I made a simple test on a ***@62.5MHZ: copy 2048 words from DRAM to DRAM.
Cache disabled :
standard memcpy 592 us
optimized memcpy 355 us
Cache enabled :
standard memcpy 416 us
optimized memcpy 167 us

Actually, I developped video-processing algorithms. The trick is to read
data in four data registers at a time with a MOVEM, process data register by
register, and then write back the four processed registers in a single
MOVEM. Of course this is assembly code not very easy to read, but the speed
improvment is impressive.
You must pay attention to long-align the datas : misaligned MOVEM works, but
byte by byte, and you loose all the speed improvment.

For the figures above, I used the standard memcpy from clib and an optimized
memcpy from Dave Fiddes.
/* memcpy.S -- optimised memcpy() for Motorola ColdFire
*
* Copyright (c) 2000 David J. Fiddes
*/
There is also a memset.

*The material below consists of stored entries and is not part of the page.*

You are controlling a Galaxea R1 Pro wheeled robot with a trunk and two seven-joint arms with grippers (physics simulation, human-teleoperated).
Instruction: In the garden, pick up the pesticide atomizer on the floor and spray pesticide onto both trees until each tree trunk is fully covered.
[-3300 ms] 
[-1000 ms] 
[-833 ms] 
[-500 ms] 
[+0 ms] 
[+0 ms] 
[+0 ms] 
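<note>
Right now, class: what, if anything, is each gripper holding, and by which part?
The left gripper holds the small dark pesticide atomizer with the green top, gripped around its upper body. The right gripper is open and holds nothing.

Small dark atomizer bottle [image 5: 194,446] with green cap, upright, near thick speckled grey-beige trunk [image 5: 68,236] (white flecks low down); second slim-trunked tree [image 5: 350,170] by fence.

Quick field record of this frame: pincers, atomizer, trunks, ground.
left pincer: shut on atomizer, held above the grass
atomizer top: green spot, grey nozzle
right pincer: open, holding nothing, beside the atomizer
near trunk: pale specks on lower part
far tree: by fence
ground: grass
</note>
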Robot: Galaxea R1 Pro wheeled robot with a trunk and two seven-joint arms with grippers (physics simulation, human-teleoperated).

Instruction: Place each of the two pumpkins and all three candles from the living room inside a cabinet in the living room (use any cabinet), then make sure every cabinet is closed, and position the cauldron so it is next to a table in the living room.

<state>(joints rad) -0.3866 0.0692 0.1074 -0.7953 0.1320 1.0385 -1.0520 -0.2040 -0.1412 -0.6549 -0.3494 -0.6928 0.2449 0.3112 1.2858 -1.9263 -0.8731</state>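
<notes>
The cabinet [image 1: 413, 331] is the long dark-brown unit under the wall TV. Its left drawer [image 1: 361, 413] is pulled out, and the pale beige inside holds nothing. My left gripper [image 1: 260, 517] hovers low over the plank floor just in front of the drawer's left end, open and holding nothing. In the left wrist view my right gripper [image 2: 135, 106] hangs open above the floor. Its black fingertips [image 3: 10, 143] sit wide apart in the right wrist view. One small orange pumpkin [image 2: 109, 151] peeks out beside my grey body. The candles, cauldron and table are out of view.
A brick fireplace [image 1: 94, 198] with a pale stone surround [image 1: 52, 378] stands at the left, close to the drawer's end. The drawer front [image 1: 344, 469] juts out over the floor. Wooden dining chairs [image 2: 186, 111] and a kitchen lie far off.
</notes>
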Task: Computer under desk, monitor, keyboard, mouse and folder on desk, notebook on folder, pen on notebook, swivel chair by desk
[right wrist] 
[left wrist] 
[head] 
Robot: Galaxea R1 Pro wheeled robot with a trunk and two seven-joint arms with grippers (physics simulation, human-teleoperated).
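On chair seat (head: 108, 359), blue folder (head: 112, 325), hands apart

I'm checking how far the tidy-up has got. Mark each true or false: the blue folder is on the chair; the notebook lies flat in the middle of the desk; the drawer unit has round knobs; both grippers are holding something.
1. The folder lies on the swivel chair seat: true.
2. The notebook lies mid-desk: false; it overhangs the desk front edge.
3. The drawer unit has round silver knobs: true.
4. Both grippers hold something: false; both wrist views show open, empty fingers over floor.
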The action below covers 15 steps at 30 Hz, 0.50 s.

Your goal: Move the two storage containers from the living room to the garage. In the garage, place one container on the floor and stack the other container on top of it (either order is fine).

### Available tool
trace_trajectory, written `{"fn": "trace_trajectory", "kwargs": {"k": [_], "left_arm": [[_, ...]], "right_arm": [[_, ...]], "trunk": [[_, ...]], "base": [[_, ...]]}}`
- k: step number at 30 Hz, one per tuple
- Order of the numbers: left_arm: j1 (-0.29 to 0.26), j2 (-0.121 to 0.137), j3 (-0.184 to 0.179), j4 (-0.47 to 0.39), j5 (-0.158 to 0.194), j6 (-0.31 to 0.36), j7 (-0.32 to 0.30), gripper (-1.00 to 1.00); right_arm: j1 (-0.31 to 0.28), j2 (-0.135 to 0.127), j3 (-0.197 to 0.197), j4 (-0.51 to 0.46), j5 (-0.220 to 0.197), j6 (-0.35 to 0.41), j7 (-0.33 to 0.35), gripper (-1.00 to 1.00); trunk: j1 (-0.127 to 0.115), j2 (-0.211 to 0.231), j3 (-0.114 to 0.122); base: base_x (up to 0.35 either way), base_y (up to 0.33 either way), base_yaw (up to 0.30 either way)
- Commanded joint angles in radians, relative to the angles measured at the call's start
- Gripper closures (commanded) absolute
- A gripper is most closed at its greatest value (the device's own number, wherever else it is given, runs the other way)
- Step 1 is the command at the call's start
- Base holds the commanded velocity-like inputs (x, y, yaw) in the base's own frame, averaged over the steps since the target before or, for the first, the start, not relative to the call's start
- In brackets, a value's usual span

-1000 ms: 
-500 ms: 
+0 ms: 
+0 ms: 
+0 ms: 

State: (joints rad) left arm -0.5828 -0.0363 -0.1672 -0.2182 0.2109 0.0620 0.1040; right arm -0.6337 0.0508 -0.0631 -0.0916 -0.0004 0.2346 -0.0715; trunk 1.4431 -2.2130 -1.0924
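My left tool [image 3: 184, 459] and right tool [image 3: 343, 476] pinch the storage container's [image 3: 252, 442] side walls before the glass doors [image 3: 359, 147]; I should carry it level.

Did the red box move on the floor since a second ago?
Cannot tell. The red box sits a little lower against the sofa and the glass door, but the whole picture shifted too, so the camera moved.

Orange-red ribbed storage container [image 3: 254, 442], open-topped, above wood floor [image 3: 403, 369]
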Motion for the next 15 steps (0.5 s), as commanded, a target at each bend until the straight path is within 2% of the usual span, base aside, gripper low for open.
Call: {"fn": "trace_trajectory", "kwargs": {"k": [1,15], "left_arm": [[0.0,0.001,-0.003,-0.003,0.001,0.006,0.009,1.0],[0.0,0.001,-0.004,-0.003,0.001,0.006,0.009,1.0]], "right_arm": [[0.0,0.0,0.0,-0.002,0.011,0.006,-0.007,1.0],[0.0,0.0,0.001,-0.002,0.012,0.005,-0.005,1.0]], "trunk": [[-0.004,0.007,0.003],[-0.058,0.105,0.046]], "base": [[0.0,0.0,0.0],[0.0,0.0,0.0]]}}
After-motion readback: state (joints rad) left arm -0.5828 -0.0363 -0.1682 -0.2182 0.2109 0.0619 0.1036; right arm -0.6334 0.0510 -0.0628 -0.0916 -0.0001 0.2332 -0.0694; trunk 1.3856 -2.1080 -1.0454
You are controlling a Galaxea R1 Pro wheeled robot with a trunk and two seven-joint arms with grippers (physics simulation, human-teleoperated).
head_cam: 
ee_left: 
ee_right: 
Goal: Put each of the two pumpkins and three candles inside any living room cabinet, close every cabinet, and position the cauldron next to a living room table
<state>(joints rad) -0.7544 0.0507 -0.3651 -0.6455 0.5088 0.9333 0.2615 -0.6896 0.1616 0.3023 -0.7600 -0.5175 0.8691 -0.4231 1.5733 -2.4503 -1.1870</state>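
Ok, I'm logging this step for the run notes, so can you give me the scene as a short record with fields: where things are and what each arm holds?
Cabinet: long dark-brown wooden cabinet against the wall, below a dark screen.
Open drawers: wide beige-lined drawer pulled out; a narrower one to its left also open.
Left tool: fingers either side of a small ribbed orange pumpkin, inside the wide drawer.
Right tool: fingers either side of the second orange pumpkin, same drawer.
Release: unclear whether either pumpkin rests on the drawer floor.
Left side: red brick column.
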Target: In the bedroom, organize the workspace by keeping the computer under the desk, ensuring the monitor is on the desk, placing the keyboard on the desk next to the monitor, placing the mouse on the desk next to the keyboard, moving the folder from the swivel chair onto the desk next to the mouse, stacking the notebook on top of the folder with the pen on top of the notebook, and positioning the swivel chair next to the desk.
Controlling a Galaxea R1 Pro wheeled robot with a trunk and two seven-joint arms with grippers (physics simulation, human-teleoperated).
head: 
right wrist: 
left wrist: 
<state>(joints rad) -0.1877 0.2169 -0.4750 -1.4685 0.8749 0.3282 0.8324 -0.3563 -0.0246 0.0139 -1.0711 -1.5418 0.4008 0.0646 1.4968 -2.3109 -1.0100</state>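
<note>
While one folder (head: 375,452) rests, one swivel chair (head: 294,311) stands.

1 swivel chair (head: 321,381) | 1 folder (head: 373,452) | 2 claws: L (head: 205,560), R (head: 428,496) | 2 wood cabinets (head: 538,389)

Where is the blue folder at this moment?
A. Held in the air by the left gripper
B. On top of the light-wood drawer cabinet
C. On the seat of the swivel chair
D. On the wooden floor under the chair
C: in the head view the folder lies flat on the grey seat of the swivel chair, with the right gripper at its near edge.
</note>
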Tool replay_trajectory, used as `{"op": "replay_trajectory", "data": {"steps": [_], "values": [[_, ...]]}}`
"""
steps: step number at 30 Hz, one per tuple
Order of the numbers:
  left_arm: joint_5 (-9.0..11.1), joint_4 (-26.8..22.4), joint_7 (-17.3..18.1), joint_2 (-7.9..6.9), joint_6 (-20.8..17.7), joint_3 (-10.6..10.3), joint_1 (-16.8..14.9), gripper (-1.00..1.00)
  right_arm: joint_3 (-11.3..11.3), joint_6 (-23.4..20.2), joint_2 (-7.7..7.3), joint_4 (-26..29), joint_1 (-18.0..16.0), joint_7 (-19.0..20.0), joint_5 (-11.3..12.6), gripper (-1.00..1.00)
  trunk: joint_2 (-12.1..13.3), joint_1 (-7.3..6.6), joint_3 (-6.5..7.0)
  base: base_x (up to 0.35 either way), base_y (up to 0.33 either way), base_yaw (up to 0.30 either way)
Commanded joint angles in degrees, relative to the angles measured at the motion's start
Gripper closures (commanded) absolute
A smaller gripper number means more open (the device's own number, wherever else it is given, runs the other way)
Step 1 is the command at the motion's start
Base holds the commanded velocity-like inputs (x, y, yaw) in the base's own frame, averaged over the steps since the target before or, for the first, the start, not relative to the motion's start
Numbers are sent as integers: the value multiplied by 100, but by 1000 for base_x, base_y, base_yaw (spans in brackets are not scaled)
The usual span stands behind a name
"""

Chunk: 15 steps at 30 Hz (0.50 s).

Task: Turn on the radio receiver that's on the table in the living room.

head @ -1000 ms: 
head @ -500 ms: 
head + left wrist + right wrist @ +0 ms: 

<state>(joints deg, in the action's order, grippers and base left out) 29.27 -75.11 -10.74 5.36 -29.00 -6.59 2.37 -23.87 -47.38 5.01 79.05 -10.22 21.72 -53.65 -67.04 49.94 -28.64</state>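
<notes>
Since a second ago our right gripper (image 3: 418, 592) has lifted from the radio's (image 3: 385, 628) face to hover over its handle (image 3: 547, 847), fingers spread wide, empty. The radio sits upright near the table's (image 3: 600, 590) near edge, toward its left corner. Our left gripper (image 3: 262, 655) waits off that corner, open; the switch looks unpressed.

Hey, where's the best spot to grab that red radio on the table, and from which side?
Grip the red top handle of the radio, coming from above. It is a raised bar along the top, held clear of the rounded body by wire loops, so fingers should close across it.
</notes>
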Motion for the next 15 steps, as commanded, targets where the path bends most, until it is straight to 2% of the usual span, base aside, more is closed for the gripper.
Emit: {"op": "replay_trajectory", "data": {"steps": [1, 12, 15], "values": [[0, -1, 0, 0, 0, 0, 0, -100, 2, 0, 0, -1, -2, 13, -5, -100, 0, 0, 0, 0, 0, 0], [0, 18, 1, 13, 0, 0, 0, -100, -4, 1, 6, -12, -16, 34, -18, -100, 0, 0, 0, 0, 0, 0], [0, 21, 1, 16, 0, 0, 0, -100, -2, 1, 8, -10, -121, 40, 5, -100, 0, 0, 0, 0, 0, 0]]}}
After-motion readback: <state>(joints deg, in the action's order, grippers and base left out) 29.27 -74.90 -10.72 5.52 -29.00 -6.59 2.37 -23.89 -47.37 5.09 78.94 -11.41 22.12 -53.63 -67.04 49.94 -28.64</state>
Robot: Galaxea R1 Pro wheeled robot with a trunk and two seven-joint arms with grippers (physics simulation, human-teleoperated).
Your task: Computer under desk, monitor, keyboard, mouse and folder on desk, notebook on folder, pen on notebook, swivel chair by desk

If you cannot find it on Internet, please mail me.

Regards
Hervé
-----Message d'origine-----
Date: mercredi 27 novembre 2002 15:35
À: 'Coldfire CPU Discussion List'
Objet: RE: Saving registers on the stack
Hervé,
I was intersted in your comment regarding MOVEM being the most
efficient
instruction for multiple reads/write and especially for memcpy.
Have you done any tests to quantity how mush more efficient it is as
opposed to a number of "move.l (a0)+,(a1)+" instructions?
Especuially as
when using the movem you also need additional instructions to advance
the source and destination "pointers"? Do you have a sample memcpy
written using movem?
I'm always looking for ways to squeeze more out of the processor so
thanks for this tip - I think I'll investigate this further.
Regards
Dave Webster
-----Original Message-----
Of
Hervé SALVAT
Sent: 26 November 2002 17:28
To: 'Coldfire CPU Discussion List'
Subject: RE: Saving registers on the stack
You have to create first some room on the stack, then push the
lea -60(%sp),%sp
then after retreiving registers from the stack, you have to manually
adjust
lea 60(%sp),%sp
On V2 core processors without data cache, MOVEM is far mor efficient
than
separate MOVEs, because it is THE instruction (the only one) that
performs
line reads or writes. There is also great benefit to use it for
memcpy.
Hervé SALVAT
LORD Ingénierie
Z.A. de Marly BP110
2 rue Fresnel
91410 CORBREUSE
tel + 33 (0)1 64 551 551
fax +33 (0)1 64 595 595
http://www.lord-ing.com
-----Message d'origine-----
Date: lundi 25 novembre 2002 13:01
Objet: Saving registers on the stack
This is a really elementary question and I shamelessly put it
in the hope of saving an hour or so of reading manuals.
I used 68000 processors a lot around 10 years ago. In assembly
language routines for the 68000, the standard way of saving
and restoring multiple registers on the stack was to use the
MOVEM.L D0-D4,-(SP)
.
.
MOVEM.L (SP)+,D0-D4
Now that I'm returning to the architecture in its more modern
ColdFire incarnation, it seems that the address register
predecrement and postincrement addressing modes are not
what's the optimal way of saving/restoring multiple registers
now? Does one have to use a separate MOVE instruction for each
register?
Harald Hallén
Senior Software Engineer
LMI Selcom AB
Box 250
S-433 25 Partille
Sweden
Phone: +46 (0)31 3362523 (direct)
_______________________________________________________________
_________
ColdFire Discussion List
See: <http://www.WildRice.com/ColdFire/>
_______________________________________________________________
_________
ColdFire Discussion List
See: <http://www.WildRice.com/ColdFire/>
_______________________________________________________________
_________
ColdFire Discussion List
See: <http://www.WildRice.com/ColdFire/>
________________________________________________________________________
ColdFire Discussion List
See: <http://www.WildRice.com/ColdFire/>
Charles Esson
2002-11-26 08:37:25 UTC
Permalink
It depended on the chip, but the 68000 rough rule was: You had to push more
than about 3 registers to make it worth while using the MOVEM instruction.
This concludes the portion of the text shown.